1 Department of Head and Neck and Endocrine Surgery, Faculty of Medicine, University of Alexandria, Egypt

2 Department of Surgery, University College Hospital, London, UK

3 School of Medicine and Pharmacology, University of Western Australia, and Department of Medical Oncology, Fiona Stanley Hospital, Perth, Western Australia, Australia

4 Institute of Health and Biomedical Innovation and School of Biomedical Sciences, Queensland University of Technology, Australia

5 Translational Research Institute, Brisbane, Australia

6 Department of Radiology, Princess Alexandra Hospital, Brisbane, Australia

7 The Sir Peter MacCallum Department of Oncology, University of Melbourne, Melbourne, Australia

8 Peter MacCallum Cancer Centre, Melbourne, Australia

9 Department of Anatomy and Developmental Biology, Monash University, Melbourne, Australia

10 Department of Surgery, University of Melbourne, St Vincent’s Hospital, Melbourne, Australia

* These authors have contributed equally to this work

Correspondence to:

Erik W Thompson, email:

Keywords: mammographic density, breast cancer, endocrine therapy, predictive biomarker, surrogate

Received: October 04, 2016 Accepted: October 08, 2016 Published: November 21, 2016


Increased mammographic density (MD) has been shown beyond doubt to be a marker for increased breast cancer risk, though the underpinning pathobiology is yet to be fully elucidated.

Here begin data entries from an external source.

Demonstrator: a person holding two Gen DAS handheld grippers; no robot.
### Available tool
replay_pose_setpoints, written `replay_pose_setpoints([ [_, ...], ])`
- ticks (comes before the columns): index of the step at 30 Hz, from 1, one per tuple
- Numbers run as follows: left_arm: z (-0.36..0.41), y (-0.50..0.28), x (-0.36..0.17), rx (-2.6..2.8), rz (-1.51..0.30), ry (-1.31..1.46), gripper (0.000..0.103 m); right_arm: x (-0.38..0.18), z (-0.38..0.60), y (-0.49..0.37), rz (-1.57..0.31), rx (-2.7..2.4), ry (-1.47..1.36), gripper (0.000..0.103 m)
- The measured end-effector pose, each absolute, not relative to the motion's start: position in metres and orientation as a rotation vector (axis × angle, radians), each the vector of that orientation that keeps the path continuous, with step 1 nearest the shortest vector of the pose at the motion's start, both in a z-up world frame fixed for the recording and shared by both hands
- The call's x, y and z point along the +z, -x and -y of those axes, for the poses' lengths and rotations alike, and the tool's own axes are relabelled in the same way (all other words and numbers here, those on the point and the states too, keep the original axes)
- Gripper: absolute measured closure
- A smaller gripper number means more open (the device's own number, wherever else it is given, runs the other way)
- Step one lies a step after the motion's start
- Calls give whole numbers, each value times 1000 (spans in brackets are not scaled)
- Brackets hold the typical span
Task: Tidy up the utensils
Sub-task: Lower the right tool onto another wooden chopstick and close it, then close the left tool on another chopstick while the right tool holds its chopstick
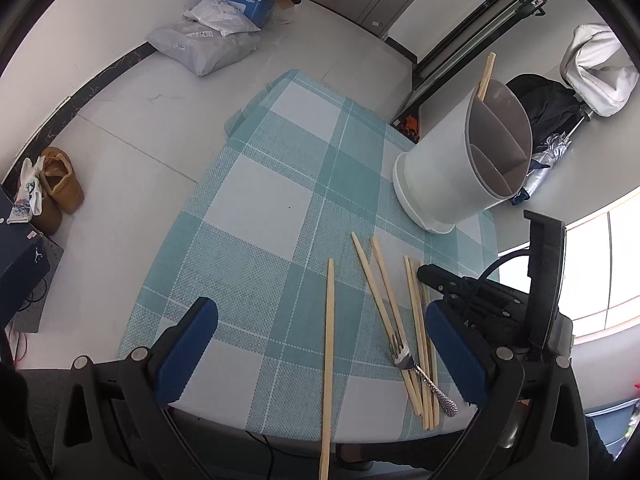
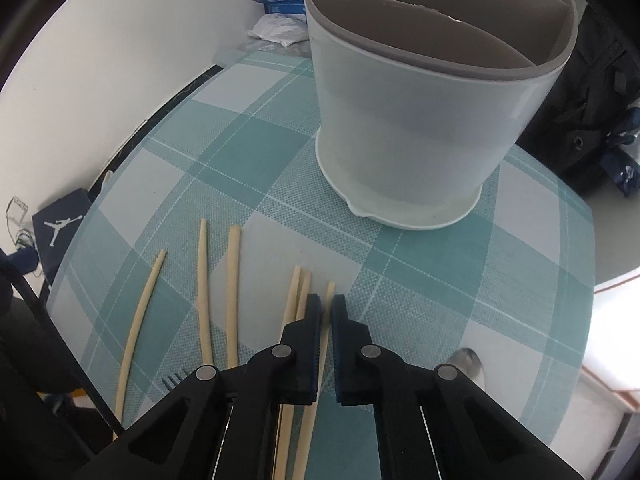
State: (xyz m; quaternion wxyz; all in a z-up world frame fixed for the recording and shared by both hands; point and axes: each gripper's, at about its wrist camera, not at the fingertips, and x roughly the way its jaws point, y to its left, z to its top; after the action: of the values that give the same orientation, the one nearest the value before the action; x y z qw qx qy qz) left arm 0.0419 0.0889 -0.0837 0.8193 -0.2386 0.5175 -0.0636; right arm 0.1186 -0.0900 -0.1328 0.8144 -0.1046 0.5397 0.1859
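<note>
Checked teal-and-white cloth [image 1: 256, 200] over a table, white caddy [image 1: 436, 168] with grey divided insert standing upright near the far right edge, one chopstick [image 1: 487, 76] already leaning out of its far compartment. Loose chopsticks [image 1: 380, 280] spread on the cloth on the near side of the caddy, apart from it; one single stick [image 1: 329, 344] lying alone to the left, its near end jutting past the table edge. Fork [image 1: 416, 364] with a patterned handle lying across the right-hand cluster, tines toward the caddy. Left gripper [image 1: 320, 352] hovering above the near edge, jaws spread wide, nothing between the blue pads. Right gripper [image 2: 326, 320] pointing steeply down at the rightmost sticks, jaws clenched on a chopstick [image 2: 329, 292], its tip poking out just beyond the pads; two more sticks [image 2: 295, 292] just beside it on the left. Shoes [image 1: 60, 184], parcels [image 1: 208, 44] and a dark box [image 1: 24, 256] on the floor beyond.
</note>
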Motion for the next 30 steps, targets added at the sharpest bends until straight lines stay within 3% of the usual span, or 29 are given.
replay_pose_setpoints([
  [12, -64, -42, -101, -106, -1162, 333, 1, -70, 138, -107, -898, 340, 49, 99],
  [27, -40, -52, -114, 2, -1157, 147, 4, -36, 188, -91, -671, 300, -95, 100],
  [30, -41, -52, -118, 54, -1167, 116, 25, -37, 190, -92, -675, 330, -107, 100],
])
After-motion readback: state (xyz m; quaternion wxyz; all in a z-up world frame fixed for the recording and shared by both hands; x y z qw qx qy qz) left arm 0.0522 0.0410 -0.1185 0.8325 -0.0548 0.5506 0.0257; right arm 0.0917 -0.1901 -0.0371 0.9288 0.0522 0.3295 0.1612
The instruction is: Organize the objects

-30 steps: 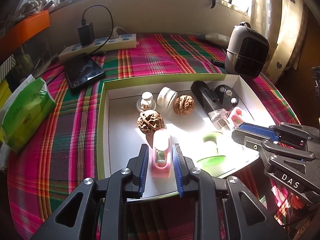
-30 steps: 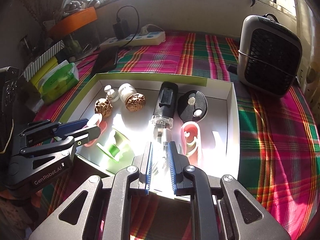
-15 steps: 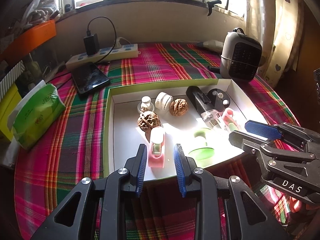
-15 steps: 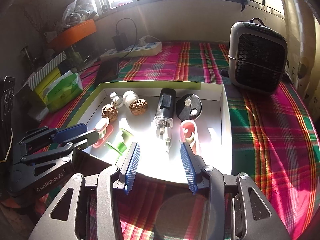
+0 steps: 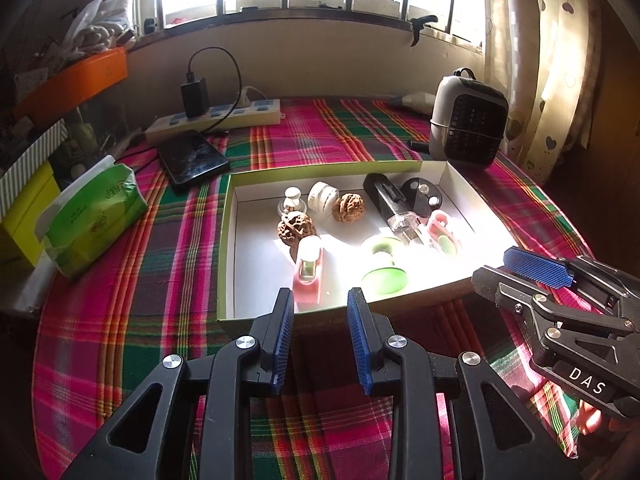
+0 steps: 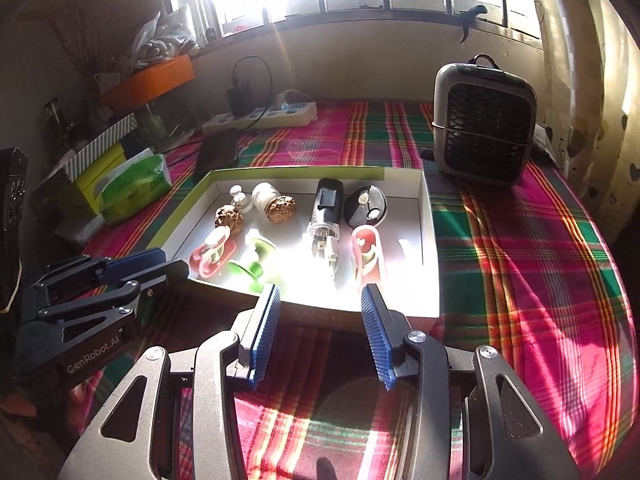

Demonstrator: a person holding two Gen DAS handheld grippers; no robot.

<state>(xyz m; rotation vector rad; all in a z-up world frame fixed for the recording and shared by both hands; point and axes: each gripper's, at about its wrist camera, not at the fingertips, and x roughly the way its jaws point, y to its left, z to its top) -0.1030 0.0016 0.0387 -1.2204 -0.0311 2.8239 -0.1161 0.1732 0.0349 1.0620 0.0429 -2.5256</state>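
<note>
Item: left gripper (image 5: 320, 304). Jaws parted, nothing between them, having just opened; I hold it over the cloth just short of the box's near wall (image 5: 256, 320).
Item: right gripper (image 6: 318, 300). Likewise parted and empty, jaws just opened.
Item: shallow box. Contents in left view: pink tape dispenser (image 5: 308, 270) at 12 o'clock from my left jaws, green spool (image 5: 384, 264) at 1, two walnuts (image 5: 296, 228) behind, black tool (image 5: 394, 208) and second pink piece (image 5: 440, 236) toward 2.
Handling, my judgement: everything looks boxed; I would draw both grippers clear without clipping the near wall.
Room: plaid cloth (image 6: 520, 280) open at 3 o'clock; fan (image 6: 484, 124) guards 1; tissue pack (image 5: 92, 216) and phone (image 5: 194, 156) crowd 10.
</note>
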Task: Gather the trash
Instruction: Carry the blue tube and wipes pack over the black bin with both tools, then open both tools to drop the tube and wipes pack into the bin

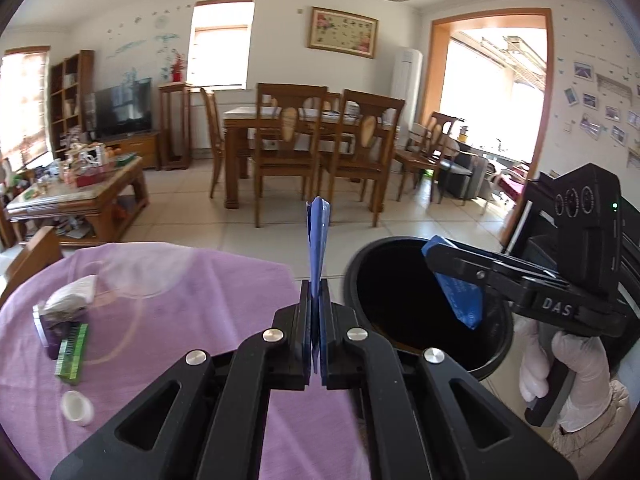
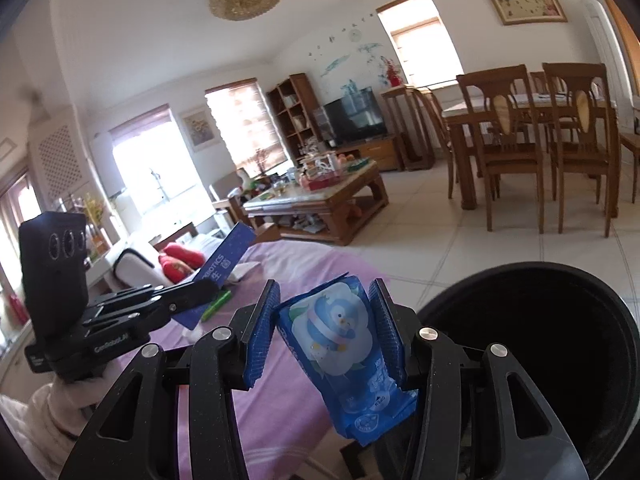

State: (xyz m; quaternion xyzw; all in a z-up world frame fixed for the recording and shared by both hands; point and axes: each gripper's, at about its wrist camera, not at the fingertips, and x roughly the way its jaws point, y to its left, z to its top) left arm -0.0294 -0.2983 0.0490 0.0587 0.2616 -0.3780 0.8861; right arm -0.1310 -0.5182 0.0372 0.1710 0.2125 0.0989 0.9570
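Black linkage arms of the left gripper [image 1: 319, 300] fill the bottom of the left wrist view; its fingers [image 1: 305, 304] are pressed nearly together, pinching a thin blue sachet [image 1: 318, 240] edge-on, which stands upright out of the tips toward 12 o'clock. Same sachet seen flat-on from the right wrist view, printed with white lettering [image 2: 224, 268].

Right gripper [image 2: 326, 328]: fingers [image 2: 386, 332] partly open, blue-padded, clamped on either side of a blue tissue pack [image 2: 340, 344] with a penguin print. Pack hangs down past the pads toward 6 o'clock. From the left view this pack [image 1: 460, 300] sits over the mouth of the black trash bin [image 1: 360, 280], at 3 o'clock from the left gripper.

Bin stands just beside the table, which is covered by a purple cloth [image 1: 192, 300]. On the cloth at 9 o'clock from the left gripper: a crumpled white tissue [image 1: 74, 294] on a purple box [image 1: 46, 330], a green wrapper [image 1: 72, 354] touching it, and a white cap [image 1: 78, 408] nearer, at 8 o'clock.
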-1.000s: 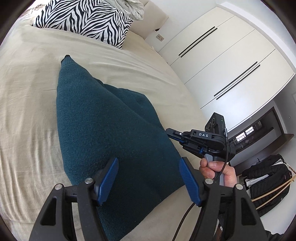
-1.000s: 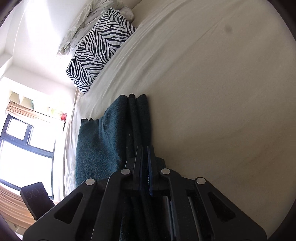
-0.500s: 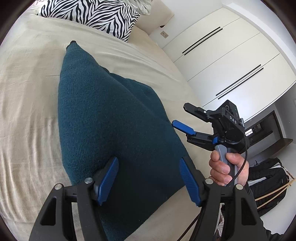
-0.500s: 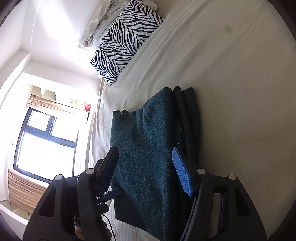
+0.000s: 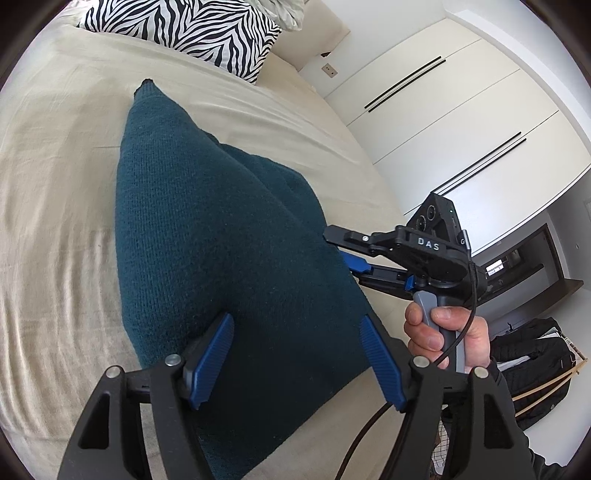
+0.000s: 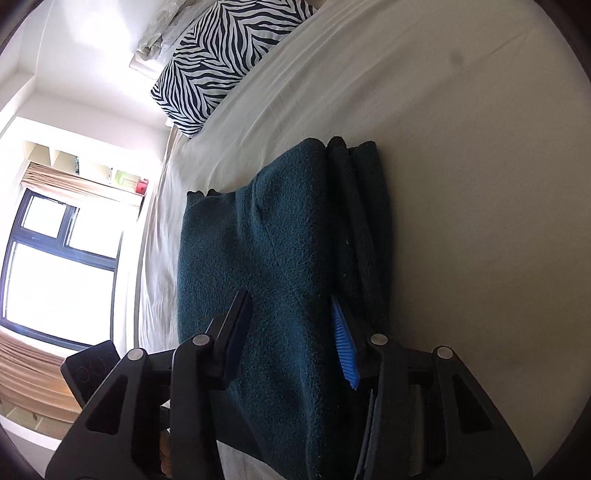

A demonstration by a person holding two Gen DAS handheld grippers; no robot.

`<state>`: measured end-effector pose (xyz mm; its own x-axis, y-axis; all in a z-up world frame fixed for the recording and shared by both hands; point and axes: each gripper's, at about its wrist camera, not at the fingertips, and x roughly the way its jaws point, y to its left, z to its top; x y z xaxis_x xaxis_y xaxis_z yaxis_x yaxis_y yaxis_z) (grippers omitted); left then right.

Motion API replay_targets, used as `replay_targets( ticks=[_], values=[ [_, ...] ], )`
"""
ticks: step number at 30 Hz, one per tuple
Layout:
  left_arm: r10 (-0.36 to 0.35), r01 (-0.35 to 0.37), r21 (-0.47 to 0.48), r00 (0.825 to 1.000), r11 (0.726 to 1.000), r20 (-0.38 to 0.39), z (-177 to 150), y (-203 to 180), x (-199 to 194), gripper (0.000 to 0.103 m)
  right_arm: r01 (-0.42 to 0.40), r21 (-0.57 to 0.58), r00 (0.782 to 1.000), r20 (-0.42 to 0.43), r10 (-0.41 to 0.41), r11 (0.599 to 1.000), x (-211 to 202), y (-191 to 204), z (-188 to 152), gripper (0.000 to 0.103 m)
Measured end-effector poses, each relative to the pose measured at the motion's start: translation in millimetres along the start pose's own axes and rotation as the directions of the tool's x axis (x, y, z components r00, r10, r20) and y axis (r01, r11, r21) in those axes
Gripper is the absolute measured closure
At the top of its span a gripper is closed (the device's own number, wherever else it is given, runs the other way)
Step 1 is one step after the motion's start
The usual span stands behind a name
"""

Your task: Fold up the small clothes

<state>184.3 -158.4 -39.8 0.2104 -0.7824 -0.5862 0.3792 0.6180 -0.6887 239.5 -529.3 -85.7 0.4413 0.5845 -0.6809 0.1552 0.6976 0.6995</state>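
Observation:
A dark teal knitted garment [image 5: 207, 236] lies folded on the beige bed sheet [image 5: 55, 184]; in the right wrist view the garment [image 6: 280, 236] shows stacked folds along its right side. My left gripper [image 5: 295, 321] hangs over the garment's near end, its jaws wide and still opening, nothing pinched between the blue pads. A hand holds my right gripper [image 5: 338, 243] at the garment's right edge. Seen from its own camera, the right gripper [image 6: 289, 299] is closing, with the top layer of cloth lying between its fingers and a gap still showing.
A zebra-print pillow [image 5: 192, 33] sits at the head of the bed. White wardrobe doors [image 5: 443, 129] stand beyond the bed's far side, with a black bag [image 5: 532, 362] on the floor. A window [image 6: 55, 258] is on the other side.
The right gripper went from shut to wide open, drew back from the garment's edge, and has since narrowed again. The left gripper has stayed over the near end.

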Motion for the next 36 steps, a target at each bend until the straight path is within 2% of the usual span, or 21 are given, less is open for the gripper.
replay_targets(
  ticks=[2,3,5,8,12,16,18,21,25,28,29,30,31,36],
  values=[
    [-0.002,0.002,-0.004,1.0,1.0,0.0,0,-2,0,0.029,0.038,0.022,0.999,0.011,-0.038,0.999,2,-7,3,0.093],
    [-0.004,0.004,-0.006,1.0,1.0,0.001,1,-4,0,0.029,0.03,0.032,0.999,0.025,-0.03,0.999,0,-9,2,0.094],
    [-0.003,0.003,0.002,1.0,1.0,0.013,1,-8,-4,0.029,0.045,0.014,0.997,0.057,-0.046,0.999,-7,-8,1,0.094],
    [0.011,-0.012,0.027,1.0,1.0,0.026,2,-13,-4,0.027,0.02,0.031,0.995,0.096,-0.023,0.999,-19,-14,-1,0.095],
    [0.013,-0.013,0.011,1.0,1.0,0.004,3,-6,7,0.027,0.011,0.035,0.997,0.074,-0.013,0.999,-15,-23,-2,0.094],
    [0.017,-0.017,0.013,1.0,1.0,-0.014,1,-1,13,0.027,-0.086,0.1,0.987,0.144,0.071,0.991,-35,-27,-2,0.092],
    [0.009,-0.009,0.007,1.0,1.0,-0.02,2,1,15,0.027,-0.107,0.085,0.987,0.13,0.096,0.991,-40,-24,-2,0.089],
    [0.0,0.0,-0.013,1.0,1.0,-0.02,2,4,17,0.027,-0.08,0.068,0.993,0.088,0.074,0.994,-39,-19,-4,0.089],
    [0.01,-0.01,-0.002,1.0,1.0,-0.023,1,4,17,0.027,-0.068,0.085,0.994,0.086,0.061,0.994,-37,-24,-8,0.088],
    [-0.002,0.002,-0.014,1.0,1.0,-0.025,1,6,16,0.027,-0.07,0.098,0.994,0.091,0.061,0.993,-37,-28,-10,0.076],
    [-0.006,0.005,-0.019,1.0,1.0,-0.024,2,4,16,0.027,-0.069,0.094,0.994,0.089,0.06,0.993,-38,-27,-10,0.064],
    [-0.007,0.007,-0.021,1.0,1.0,-0.023,3,3,16,0.027,-0.071,0.091,0.994,0.09,0.063,0.993,-39,-26,-11,0.048],
    [-0.007,0.006,-0.02,1.0,1.0,-0.022,3,4,16,0.027,-0.075,0.086,0.993,0.098,0.066,0.994,-40,-25,-12,0.044],
    [-0.005,0.004,-0.019,1.0,1.0,-0.021,3,5,16,0.027,-0.083,0.06,0.993,0.084,0.078,0.995,-41,-21,-10,0.044]
  ],
)
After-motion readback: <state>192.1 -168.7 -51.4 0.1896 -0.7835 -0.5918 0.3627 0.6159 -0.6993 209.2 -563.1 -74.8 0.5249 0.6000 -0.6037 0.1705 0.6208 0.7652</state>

Estrogenic activity exerts a strong influence over MD, which consequently has been observed to change predictably in response to tamoxifen anti-estrogen therapy, although results for other selective estrogen receptor modulators and aromatase inhibitors are less consistent. In both primary and secondary prevention settings, tamoxifen-associated MD changes correlate with successful modulation of risk or outcome, particularly among pre-menopausal women; an observation that supports the potential use of MD change as a surrogate marker where short-term MD changes reflect longer-term anti-estrogen efficacy. Here we summarize endocrine therapy-induced MD changes and attendant outcomes and discuss both the need for outcome surrogates in such therapy, as well as make a case for MD as such a monitoring marker. We then discuss the process and steps required to validate and introduce MD into practice as a predictor or surrogate for endocrine therapy efficacy in preventive and adjuvant breast cancer treatment settings.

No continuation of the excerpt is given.